American Express, for example, will reinstate points to a new account or allow them to be redeemed by the estate, but if the credit card account is canceled beforehand, the points are forfeited. Bank of America, Chase, Citi and Discover all have policies for how to redeem and/or credit points back to the estate upon presenting proof of death. Wells Fargo does not transfer points or rewards after death and all points are forfeited upon account closure.
An executor may be able to request the transfer or cash out miles and other travel rewards such as hotel or airline points from a deceased person’s accounts. This depends on the program and whether a card issuer or program allows transfer beneficiaries.
Alaska Airlines, American Airlines and United Airlines all provide mile transfers to beneficiaries as long as proof of death is presented and JetBlue offers a Points Pooling program that allows up to eight members to share points. Upon death of one member, points earned can be shared with the other seven members. Hotel programs such as Hilton Honors, IHG Rewards Club, Marriott Bonvoy, Radisson Rewards and World of Hyatt all offer options for transferring points. These programs generally require proper documentation and have a limit of one year following the primary account holder’s death.
If you have earned a lot of points and think it would be worthwhile to pass them on to your estate or specific loved ones, the best thing to do is to name your desired beneficiaries for these accounts. This will help prevent automatic points forfeiture and will also help these loved ones obtain easy access to your accounts if they need to.
Handling finances for those recently deceased is a complex and often difficult process that requires educating yourself about the intricacies of post-mortem debt.
While it might be a difficult and uncomfortable topic to plan ahead for, it is an important aspect of responsible estate preparation to smooth the way for those you leave behind.
The kindest thing we can do for our successors is to prepare the right documentation, provide easy access for those who will need it and make the necessary arrangements for your estate to be allotted appropriately and sufficiently. Try to stay on top of your debt, redeem your rewards semi-regularly so as not to risk losing a significant value in points and protect your identity and credit score.
Frequently Asked Questions (FAQs)
Can you go to jail for not paying inherited credit card debt?
It is unlikely creditors will continue to pursue inheritors of an estate with insufficient assets to pay off credit card debt, but even if they do there are few grounds upon which beneficiaries are held legally responsible for debts incurred during the deceased’s lifetime. This isn’t to say it can’t happen or that creditors won’t try.
What is the difference between unsecured and secured debt?
Secured debt is usually attached to collateral property in order to support the loan. The most common examples of this would be a mortgage on a house or a car loan. Unsecured debt has no collateral and is therefore more often waivable. This type of debt includes credit card debt, student loans and personal loans.
What should I do if creditors are harassing me?

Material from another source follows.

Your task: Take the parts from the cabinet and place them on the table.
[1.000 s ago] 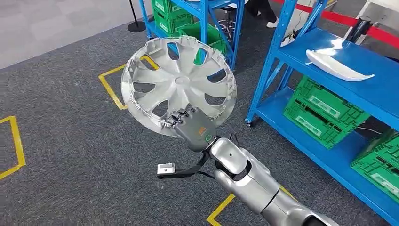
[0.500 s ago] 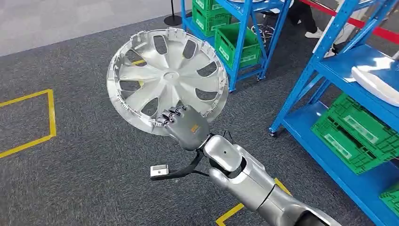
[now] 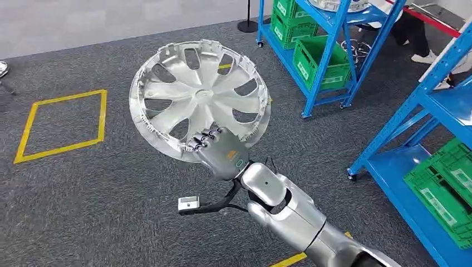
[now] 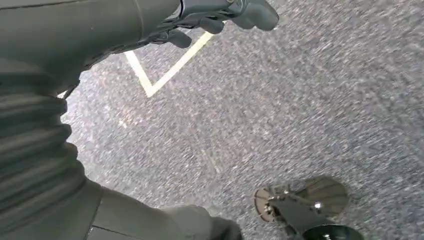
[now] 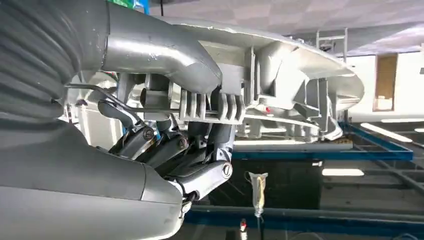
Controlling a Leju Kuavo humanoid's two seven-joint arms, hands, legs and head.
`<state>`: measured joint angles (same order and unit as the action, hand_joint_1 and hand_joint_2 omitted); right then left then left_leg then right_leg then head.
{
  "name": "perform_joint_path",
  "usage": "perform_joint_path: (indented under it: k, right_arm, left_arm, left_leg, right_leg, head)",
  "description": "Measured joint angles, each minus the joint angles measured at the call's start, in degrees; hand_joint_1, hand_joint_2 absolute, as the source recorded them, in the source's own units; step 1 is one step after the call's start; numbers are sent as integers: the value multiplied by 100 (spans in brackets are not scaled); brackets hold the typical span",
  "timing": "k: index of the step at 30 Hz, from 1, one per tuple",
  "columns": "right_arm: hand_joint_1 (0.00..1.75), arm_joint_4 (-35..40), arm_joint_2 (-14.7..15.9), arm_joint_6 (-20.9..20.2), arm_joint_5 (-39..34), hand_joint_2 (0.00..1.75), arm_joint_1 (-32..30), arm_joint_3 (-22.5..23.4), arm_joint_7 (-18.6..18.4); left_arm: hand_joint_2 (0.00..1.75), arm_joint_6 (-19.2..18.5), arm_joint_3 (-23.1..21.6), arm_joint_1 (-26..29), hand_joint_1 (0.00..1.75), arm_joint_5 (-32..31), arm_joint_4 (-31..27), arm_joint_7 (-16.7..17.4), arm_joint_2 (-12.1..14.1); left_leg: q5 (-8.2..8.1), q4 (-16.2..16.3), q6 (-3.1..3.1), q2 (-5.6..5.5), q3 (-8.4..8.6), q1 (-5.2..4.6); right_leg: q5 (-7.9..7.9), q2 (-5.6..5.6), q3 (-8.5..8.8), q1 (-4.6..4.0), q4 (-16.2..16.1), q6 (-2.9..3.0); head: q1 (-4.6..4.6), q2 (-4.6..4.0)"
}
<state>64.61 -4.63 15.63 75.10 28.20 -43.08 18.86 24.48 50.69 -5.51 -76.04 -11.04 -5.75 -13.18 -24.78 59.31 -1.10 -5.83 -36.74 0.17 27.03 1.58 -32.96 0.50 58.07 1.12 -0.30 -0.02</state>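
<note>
Still gripping hubcap [image 3: 199, 100] by its near rim with right hand [image 3: 220, 151], fingers [image 3: 203, 137] curled over the edge, carried above carpet [image 3: 83, 194]. Turned further from blue racks [image 3: 328, 55]; no tabletop yet. Left hand [image 4: 220, 12] hanging, fingers loosely curled, holding nothing.

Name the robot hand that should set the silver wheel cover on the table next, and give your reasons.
Right. The right robot hand already grips the wheel cover by its rim, held above the carpet. The left robot hand hangs toward the floor, holding nothing, so it would probably need a handover first.
</note>
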Motion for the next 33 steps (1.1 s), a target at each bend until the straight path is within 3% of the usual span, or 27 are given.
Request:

The Fair Debt Collection Practices Act (FDCPA) says debt collectors can’t harass or intimidate you or anyone else they contact to try and collect on unpaid debts. If you feel you are a victim of harassment by debt collectors, you should submit a complaint to the Consumer Financial Protection Bureau (CFPB) or call (855) 411-CFPB. You can also contact your state attorney general’s office and file a complaint with the Federal Trade Commission (FTC).